14 Avril 2018

Burkina Faso: Dans les écoles, le sentiment d'insécurité s'inscrit dans la durée

Au Burkina Faso, toujours pas de nouvelle de l'enseignant enlevé jeudi au nord du pays. Il se trouvait dans l'école de Bouro dans la commune de Nassoumbou, à une trentaine de kilomètres de Djibo quand il a été enlevé par des hommes armés qui ont tiré en l'air en scandant « Allah Akbar ». Les pressions et menaces sur les écoles de la région du Sahel au nord du Burkina sont fréquentes.

Dans cette région, plus d'une centaine d'écoles sont fermées. Les deux provinces touchées sont celles du Soum et celles de l'Oudalan. Depuis la rentrée scolaire de septembre, deux à trois attaques ont lieu chaque mois dans ces régions. Les hommes armés arrivent généralement à moto, font irruption dans la cour et menacent verbalement les enseignants. Cette semaine, les assaillants sont allés plus loin. Dans une école, ils ont enlevé un instituteur et tué un élève. Dans une autre, ils ont saisi tout le matériel pédagogique avant de le brûler.

Face à l'insécurité grandissante, l'Unicef et ses partenaires burkinabè se mobilisent. Depuis plusieurs mois, ils ont mis en place un programme de soutien aux écoles, aux instituteurs et aux élèves, comme l'explique Karim Sankara, administrateur du programme protection de l'enfant et éducation pour l'Unicef, à Dori : « Les écoles, la plupart du temps, ne sont pas des écoles qui sont clôturées. Donc n'importe quelle personne peut passer à l'intérieur de l'école. L'idée c'est de sécuriser les écoles avec les populations pour empêcher par exemple le passage ou aussi renfoncer la sécurité des enseignants. Pour pouvoir faire face à leur propre stress, mais aussi d'être capable de pouvoir accompagner les élèves lorsqu'ils sont mis devant une situation par exemple de gens quand ils veulent les enlever à l'école ».

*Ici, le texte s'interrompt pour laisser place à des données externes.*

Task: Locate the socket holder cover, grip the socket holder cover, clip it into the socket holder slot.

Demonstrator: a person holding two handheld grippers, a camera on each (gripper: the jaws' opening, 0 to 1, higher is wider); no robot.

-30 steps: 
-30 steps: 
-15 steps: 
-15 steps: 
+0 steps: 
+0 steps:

En raison de l'insécurité, 21% des écoles du Soum et 17% de celles de la région de l'Oudalan sont fermées. Le sentiment d'insécurité s'est inscrit dans la durée. Certaines écoles n'ont pas ouvert leur porte depuis septembre 2017, une situation qui affecte directement 11 000 élèves, selon les données récoltées par l'Unicef.